Task brief:
For the records that follow, please set down exactly the lines between the one holding "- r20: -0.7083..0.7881" and the one holding "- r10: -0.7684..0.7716", inclusive, and only those.

Provided entries:
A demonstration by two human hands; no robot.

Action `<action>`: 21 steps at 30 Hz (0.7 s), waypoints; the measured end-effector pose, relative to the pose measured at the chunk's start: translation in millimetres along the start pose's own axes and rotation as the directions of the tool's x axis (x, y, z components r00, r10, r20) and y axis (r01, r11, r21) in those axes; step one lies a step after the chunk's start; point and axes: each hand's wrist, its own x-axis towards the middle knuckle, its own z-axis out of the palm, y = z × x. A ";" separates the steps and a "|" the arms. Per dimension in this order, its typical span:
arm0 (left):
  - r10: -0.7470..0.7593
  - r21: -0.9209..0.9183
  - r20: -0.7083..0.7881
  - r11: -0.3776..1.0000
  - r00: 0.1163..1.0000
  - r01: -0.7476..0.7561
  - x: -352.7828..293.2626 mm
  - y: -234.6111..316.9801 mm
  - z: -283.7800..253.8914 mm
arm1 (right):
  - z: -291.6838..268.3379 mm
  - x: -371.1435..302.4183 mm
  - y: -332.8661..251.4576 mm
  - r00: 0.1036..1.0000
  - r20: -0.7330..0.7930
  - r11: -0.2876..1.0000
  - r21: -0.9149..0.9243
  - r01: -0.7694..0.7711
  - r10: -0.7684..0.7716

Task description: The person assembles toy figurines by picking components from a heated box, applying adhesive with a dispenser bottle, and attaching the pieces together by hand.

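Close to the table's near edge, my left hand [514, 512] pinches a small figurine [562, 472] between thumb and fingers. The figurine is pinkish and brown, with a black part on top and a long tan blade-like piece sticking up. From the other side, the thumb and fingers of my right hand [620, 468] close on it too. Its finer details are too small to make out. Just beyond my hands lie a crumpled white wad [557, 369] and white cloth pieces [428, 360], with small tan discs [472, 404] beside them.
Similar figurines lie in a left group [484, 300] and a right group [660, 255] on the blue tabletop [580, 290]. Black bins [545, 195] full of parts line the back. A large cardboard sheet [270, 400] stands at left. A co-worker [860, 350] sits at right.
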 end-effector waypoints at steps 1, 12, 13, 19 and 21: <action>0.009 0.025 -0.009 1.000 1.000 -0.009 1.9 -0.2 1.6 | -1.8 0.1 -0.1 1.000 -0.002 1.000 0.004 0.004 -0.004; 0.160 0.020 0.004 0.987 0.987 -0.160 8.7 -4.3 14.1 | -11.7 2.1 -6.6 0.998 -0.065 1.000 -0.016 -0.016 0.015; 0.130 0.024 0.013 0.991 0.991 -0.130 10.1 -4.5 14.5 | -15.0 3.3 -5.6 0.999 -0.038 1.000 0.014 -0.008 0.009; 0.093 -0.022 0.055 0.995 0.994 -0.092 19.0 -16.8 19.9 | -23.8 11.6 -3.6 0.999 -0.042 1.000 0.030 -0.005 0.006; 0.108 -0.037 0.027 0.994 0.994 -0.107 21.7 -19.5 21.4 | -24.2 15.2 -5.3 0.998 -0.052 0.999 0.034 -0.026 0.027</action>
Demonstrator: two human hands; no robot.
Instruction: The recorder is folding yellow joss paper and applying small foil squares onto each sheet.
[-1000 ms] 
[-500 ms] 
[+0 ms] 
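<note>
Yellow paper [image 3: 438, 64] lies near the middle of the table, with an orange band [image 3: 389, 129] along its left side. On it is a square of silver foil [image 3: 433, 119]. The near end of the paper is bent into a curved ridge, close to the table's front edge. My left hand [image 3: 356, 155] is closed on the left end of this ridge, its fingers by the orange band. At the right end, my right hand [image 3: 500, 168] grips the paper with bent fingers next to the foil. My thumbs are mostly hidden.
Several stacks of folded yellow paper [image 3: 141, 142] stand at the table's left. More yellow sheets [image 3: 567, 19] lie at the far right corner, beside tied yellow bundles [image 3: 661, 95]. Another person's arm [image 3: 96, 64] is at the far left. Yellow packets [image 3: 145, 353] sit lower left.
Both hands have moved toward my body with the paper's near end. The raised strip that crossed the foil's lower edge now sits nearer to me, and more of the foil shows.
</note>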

Solution to this exercise:
  - r20: -0.7083..0.7881
  - r11: -0.3776..1.0000
  - r00: 0.1163..1.0000
  - r01: -0.7476..0.7561
  - x: -352.7828..293.2626 mm
  - y: -234.6111..316.9801 mm
  - z: -283.7800..253.8914 mm
arm1 (right):
  - z: -291.6838..268.3379 mm
  - x: -371.1435..302.4183 mm
  - y: -332.8661..251.4576 mm
  - r00: 0.1036..1.0000
  - r20: -0.7330..0.7930
  - r11: -0.2876..1.0000
  - r21: -0.9149..0.9243
  - r01: -0.7694..0.7711
  - r10: -0.7684..0.7716

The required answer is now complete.